Esta tradición platense tuvo sus orígenes en la esquina de las calles 10 y 40, y según memoriosos vecinos de platenses, fue a principios de los años 50 que en la puerta de un almacén y bar, dio comienzo como homenaje a un jugador de fútbol del Club Cambaceres de Ensenada.

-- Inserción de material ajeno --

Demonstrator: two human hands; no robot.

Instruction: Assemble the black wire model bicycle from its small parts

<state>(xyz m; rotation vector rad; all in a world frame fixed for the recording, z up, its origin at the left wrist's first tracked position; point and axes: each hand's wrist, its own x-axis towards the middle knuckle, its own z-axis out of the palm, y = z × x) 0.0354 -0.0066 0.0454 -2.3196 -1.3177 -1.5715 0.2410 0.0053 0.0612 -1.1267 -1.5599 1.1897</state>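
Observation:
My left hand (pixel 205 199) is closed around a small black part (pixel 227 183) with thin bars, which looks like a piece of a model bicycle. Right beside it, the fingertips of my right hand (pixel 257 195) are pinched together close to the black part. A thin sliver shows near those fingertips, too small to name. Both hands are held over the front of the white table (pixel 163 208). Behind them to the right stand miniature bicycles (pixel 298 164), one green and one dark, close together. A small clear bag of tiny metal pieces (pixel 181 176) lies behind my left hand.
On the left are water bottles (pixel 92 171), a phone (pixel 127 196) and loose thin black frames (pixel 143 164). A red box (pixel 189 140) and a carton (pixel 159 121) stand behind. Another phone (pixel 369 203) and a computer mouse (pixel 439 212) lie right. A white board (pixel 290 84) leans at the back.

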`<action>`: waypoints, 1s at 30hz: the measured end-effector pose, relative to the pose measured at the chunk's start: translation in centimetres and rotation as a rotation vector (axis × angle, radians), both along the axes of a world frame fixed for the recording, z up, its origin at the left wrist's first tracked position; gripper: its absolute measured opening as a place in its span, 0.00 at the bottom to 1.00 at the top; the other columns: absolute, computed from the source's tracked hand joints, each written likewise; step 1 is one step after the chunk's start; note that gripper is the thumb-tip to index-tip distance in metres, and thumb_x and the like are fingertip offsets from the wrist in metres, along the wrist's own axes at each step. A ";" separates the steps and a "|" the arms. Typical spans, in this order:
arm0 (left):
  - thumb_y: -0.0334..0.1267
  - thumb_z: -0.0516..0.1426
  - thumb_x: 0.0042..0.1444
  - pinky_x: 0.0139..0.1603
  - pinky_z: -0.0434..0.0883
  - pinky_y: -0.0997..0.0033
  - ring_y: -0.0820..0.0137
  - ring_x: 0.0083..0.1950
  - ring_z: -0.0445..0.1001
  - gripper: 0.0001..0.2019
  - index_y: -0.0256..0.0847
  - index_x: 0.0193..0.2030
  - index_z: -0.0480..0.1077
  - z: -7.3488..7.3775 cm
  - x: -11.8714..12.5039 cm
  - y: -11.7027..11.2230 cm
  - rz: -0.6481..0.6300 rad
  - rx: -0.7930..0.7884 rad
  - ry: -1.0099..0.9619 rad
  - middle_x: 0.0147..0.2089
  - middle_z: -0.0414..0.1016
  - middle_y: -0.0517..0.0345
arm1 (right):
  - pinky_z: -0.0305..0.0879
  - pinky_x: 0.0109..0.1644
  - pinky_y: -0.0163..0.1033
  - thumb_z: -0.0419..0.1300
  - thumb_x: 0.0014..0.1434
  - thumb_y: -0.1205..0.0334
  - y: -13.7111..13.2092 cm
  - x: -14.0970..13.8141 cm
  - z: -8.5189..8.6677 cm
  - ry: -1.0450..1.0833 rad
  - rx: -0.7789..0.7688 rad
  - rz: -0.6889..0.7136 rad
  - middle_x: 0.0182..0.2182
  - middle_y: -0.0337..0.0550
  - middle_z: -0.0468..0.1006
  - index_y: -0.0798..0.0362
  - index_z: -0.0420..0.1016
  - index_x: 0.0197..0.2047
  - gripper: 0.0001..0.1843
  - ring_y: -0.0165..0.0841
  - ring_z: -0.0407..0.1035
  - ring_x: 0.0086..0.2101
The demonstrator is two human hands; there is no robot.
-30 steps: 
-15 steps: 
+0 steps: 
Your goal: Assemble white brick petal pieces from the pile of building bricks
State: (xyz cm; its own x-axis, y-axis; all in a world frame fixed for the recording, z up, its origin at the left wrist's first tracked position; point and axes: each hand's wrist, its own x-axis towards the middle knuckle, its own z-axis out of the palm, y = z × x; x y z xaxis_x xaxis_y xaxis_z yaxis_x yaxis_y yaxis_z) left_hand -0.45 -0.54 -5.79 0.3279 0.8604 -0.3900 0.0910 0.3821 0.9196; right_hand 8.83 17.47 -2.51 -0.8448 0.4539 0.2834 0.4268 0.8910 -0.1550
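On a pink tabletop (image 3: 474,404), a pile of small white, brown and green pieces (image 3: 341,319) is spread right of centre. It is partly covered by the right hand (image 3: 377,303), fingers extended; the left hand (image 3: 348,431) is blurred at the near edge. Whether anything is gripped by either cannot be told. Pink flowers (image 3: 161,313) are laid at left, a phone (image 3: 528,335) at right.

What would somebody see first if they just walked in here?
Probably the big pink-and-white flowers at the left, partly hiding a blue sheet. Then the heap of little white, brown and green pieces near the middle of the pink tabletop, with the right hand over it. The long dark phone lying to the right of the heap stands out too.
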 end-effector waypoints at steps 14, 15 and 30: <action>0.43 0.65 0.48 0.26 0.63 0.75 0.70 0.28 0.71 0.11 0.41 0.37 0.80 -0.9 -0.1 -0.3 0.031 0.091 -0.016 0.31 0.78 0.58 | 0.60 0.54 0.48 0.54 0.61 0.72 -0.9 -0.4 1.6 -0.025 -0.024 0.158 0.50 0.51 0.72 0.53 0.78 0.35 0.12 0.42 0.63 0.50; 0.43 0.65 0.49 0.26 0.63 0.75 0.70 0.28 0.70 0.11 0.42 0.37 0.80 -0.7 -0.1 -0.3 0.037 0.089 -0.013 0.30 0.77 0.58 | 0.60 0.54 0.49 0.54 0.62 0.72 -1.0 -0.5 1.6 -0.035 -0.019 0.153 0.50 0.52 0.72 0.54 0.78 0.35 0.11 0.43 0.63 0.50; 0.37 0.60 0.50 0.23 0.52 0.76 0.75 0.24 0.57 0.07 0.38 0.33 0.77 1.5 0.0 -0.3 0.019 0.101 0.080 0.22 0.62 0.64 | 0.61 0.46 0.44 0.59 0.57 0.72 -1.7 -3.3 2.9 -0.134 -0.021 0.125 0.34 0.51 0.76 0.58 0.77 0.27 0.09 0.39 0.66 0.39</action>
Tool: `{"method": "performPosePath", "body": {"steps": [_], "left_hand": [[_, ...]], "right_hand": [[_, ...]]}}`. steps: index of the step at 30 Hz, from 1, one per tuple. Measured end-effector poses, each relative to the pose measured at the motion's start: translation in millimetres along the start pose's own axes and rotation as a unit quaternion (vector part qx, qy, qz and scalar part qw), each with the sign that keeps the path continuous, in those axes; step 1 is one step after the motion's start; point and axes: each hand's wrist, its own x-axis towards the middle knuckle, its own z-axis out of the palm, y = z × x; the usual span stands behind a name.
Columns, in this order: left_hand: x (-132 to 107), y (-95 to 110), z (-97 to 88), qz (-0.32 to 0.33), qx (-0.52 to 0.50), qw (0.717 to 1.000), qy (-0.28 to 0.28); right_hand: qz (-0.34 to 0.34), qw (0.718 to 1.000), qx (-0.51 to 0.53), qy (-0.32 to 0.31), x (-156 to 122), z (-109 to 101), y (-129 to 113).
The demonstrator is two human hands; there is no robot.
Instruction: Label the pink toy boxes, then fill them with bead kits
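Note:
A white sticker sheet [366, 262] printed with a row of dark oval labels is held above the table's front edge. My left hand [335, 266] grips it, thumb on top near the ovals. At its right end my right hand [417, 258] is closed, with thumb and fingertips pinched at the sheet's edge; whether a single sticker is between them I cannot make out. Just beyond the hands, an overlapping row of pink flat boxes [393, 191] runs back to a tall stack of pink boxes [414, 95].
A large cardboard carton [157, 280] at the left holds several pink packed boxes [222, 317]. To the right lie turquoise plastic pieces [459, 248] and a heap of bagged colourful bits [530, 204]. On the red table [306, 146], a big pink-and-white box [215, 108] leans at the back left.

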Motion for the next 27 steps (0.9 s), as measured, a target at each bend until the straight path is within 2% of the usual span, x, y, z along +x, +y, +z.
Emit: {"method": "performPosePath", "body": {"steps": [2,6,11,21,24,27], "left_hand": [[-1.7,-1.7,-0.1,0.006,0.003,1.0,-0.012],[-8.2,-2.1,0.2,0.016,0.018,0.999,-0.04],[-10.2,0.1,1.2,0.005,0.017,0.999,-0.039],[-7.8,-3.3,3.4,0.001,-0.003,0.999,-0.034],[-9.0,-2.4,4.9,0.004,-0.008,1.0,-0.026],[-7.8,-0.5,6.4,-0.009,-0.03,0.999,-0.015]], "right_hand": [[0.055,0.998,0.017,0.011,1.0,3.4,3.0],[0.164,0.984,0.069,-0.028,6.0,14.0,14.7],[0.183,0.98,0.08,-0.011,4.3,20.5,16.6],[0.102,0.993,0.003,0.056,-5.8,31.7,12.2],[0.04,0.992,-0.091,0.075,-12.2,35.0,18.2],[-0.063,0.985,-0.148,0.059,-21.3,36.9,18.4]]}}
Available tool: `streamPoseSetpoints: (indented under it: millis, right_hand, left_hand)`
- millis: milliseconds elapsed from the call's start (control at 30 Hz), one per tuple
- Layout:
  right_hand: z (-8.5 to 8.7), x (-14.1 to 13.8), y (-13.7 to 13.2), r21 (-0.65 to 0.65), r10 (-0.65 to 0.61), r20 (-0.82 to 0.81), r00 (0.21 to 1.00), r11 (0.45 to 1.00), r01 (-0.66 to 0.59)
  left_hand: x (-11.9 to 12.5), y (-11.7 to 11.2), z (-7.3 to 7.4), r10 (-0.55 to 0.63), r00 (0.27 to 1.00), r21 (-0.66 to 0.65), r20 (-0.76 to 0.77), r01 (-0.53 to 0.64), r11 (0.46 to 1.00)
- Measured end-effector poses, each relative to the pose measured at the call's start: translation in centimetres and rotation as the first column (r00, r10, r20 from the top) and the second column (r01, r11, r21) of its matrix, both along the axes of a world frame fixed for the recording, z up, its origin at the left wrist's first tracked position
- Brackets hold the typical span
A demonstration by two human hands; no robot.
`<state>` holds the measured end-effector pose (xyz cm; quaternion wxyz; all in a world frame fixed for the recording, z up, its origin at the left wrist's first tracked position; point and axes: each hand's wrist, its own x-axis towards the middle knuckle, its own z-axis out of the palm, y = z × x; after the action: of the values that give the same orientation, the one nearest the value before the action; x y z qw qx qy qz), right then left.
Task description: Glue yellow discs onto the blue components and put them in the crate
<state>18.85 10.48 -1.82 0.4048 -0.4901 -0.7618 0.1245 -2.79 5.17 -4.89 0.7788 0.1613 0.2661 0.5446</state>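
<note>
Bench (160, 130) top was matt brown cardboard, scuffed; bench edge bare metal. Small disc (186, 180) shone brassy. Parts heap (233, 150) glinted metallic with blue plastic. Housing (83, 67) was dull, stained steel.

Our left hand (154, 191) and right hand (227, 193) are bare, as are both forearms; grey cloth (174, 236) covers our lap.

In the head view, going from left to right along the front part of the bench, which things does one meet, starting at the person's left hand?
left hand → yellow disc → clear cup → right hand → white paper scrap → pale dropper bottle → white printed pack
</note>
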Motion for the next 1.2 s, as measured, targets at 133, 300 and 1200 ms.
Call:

Con diferentes protagonistas, desde el payaso con el letrero de "Cambaceres campeón 1956"; el tranvía "14" en la despedida de 1966 o un gigantesco Juan Moreyra como ofrenda a la película de Leonardo Favio, fueron los homenajes "en vida" a cada acontecimiento destacado del año.
Así es como este fin de año se quemaron 106 estructuras en los diversos barrios platenses, y entre ellas se destacan los homenajes al actor recientemente fallecido, Roberto Gómez Bolaños, y caricaturas de los Loney Tunes.
Desde entonces "Los muñecos de Fin de Año" convocan a niños, jóvenes y adultos, y transforman a familias en artesanos que, en algunos casos, con solo días de elaboración o meses de tiempo y creatividad, dan forma al ritual platense del nuevo año.